Though, she mused, her new job was beginning to make her resemble an American.

“Now, let’s see…” Miranda whispered as she tiptoed over her low Ikea bed and resumed her fold-out seat before the computer. The Edinburgh Evening Newspaper had hired her as a food critic, taking her at a modest pay raise from The Telegraph in London. Her first few articles had covered popular pastry places and the famous Taste of Scotland dinner and show (although they didn’t serve the foreign guests real haggis, thank the good Lord), followed by reviews of miscellaneous niche pubs and bed and breakfasts. Her assignments had always been easy ones, or so she had thought; apparently there was more to critiquing food that saying whether or not one liked it.

“Original and in-depth”, Miranda repeated absently as she typed the name of the restaurant at the top of the page. Her editor was one of thousands seduced by the artistic and pseudo-intuitive trend that had come over with the likes of haute cuisine and refurbishment of older and much pricier establishments.

“If the food makes you cry, make your readers cry!” Miranda’s editor (now stylishly named “Zed”) had told her earlier yesterday. “If it makes you mad, get the readers mad! I’m overemphasizing, of course. Don’t – don’t make any of our readers mad.” He finished quickly. “Unless the food makes you mad!” Thus armed, Miranda went and had, if nothing else, the most expensive dinner of her life. Now all she had to do was write about it.

“The food at the new Delta – wait, scratch that,” Miranda muttered, deleting the sentence she had just started. “Hi everyone, it’s me again!” she whispered as she typed. Her habit of reading aloud whatever she happened to be writing had been irksome to her college professors and many a roommate, although her current salary granted her the luxury of not needing to endure the whines and complaints of the latter. Her new headline was the same one she started all of her articles with, and despite the occasional letter from some neo-conservative schoolchild pointing out that it was a constant waste of ink to continually print the same thing (she’d had many a quick quip to respond to that) she was dead-set on keeping it.

Her brief surge of enthusiasm at getting something on the page faded as she stared blankly at the screen. The meal had been extravagant, owing in no small part to her visit having been arranged by the newspaper and as such every staff member was in full sycophant mode. The wine list was open and waiting for her when she sat down, the bread in the basket at the centre of her table was still steaming and warm, and her entree was delivered short only of a fanfare. She hated going to places where her identity was established, but as this was the restaurant’s first week in business her words were required to determine the fate of the place. Something about that stayed Miranda’s hands.
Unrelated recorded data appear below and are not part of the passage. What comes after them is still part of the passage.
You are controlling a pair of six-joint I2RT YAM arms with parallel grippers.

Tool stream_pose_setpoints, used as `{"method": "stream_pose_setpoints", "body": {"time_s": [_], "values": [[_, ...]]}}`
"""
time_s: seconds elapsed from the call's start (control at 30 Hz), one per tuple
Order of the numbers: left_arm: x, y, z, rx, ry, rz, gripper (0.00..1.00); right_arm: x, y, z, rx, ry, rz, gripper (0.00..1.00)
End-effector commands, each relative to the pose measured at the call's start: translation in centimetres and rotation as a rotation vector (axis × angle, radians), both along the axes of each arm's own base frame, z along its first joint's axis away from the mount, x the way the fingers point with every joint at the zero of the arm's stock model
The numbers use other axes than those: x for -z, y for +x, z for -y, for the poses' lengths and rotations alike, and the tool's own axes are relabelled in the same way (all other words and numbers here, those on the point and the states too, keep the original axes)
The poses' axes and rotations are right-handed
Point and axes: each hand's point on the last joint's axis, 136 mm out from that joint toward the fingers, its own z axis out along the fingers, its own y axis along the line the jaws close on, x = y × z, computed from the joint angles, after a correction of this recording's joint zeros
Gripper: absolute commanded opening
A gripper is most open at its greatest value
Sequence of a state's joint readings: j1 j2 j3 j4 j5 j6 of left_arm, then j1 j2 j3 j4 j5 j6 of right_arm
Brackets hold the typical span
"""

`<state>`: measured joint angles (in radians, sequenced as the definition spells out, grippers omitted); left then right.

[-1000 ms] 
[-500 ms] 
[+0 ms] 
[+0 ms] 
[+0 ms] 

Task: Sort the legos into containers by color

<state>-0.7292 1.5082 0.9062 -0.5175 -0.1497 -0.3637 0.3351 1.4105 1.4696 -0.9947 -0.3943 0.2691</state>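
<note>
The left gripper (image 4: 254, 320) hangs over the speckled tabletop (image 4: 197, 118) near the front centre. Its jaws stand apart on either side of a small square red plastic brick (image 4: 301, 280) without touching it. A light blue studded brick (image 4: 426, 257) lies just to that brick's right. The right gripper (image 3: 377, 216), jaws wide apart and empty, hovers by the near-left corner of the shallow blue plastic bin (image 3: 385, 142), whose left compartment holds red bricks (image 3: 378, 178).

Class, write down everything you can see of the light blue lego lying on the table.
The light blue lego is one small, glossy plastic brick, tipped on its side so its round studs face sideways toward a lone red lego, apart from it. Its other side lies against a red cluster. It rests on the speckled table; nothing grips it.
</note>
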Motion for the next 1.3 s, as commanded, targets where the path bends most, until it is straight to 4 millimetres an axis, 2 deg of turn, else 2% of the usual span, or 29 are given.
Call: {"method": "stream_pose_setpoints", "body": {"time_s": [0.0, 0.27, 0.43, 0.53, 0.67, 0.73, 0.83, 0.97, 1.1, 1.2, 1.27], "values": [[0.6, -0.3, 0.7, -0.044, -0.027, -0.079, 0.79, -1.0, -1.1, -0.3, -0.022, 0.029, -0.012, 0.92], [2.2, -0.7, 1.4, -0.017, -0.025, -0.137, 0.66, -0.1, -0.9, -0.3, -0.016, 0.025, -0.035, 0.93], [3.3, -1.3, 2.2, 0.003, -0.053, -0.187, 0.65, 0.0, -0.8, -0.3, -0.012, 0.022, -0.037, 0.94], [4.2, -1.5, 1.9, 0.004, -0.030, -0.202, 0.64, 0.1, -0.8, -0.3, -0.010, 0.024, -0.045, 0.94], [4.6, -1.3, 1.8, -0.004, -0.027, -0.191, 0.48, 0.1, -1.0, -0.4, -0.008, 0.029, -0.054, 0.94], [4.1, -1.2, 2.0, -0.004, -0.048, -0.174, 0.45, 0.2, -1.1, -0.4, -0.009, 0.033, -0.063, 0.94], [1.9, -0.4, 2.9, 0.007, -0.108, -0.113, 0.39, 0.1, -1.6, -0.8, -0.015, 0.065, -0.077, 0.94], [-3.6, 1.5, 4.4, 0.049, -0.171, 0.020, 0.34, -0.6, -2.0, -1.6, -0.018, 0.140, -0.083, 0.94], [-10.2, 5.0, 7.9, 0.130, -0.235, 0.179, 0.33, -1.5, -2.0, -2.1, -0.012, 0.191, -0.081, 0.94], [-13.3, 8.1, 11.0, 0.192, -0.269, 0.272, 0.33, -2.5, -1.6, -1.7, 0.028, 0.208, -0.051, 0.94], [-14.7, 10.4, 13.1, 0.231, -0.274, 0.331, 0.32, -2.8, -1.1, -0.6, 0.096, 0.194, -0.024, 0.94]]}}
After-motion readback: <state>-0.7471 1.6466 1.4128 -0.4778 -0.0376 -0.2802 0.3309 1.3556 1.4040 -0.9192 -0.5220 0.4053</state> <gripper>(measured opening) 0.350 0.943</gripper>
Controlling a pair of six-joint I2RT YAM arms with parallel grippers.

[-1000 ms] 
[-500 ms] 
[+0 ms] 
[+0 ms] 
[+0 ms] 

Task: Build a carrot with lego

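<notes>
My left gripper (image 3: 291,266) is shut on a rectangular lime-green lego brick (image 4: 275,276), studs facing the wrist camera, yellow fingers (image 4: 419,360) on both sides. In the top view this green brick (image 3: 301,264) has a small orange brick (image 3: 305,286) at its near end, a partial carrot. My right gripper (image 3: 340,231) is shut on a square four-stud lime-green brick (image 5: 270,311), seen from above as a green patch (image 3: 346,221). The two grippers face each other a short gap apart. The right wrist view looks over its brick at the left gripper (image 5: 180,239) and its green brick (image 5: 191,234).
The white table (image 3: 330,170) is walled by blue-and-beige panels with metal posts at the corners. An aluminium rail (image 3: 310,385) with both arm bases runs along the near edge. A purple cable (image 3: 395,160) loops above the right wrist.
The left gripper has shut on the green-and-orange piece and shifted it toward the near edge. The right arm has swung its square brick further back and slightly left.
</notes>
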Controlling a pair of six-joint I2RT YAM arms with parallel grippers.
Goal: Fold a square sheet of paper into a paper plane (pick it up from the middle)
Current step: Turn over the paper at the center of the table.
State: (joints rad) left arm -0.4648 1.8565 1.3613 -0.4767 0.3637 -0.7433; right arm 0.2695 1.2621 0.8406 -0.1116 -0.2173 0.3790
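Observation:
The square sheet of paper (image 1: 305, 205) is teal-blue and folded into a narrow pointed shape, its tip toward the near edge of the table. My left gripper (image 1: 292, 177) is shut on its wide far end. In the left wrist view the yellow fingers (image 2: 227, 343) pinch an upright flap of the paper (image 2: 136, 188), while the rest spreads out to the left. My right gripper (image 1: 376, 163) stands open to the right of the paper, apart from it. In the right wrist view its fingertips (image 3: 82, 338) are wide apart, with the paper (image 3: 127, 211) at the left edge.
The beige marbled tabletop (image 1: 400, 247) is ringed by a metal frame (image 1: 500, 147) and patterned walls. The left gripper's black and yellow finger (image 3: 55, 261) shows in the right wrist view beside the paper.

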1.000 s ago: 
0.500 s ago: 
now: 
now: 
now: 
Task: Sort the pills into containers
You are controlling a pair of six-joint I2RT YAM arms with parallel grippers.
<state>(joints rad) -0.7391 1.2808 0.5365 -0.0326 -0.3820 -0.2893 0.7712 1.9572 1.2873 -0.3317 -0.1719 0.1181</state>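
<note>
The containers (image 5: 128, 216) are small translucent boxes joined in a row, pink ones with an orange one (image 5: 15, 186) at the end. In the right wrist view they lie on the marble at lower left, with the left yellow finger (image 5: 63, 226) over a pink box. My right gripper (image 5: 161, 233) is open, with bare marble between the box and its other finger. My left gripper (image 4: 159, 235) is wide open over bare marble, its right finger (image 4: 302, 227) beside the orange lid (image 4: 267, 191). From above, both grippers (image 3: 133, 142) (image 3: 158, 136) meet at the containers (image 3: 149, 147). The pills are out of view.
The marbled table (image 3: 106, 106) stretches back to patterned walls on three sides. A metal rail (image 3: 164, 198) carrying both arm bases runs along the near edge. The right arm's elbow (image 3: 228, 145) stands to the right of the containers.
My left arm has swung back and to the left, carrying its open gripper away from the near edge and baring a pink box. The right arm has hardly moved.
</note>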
“That’s it,” Miranda whispered as she leaned back. It seemed far too grandiose, too glorified a power for someone like her to hold. The fate of the restaurant, she mused, whether it stayed open or closed down and was replaced by maybe an indoor swimming pool or one of those fancy shops where they sold chocolate for the cost of a small car, was perched squarely on her shoulders. If she said anything even the slightest bit negative, their business would suffer. Or maybe it wouldn’t; lots of people could tolerate nitrous oxide-addicted servers if their service was prompt or handle a far too intimate atmosphere if the food was “all right”. Either way, whatever she wrote would hang over the place like a raincloud, something that never mattered to the niche market where everyone interpreted her reviews to fit what they already thought about each place. This new-found power was a tripe daunting, she mused grumpily.

A shower, a change into her plain yellow nightgown and a quick nightcap later and she was once again sitting before her computer, the one o’clock stork making its muted cries through the oak door she’d remembered to shut and lock. A little warmer from the scotch, she stared at her line on the screen. Whatever she wrote would be used by connoisseurs and restaurant-goers alike to forge their immovable opinions of the place. The worst part of all that was she really had no feeling on the subject whatsoever. Miranda blinked at the screen.

“Bloody hell, that’s it!” she whispered, and began typing feverishly.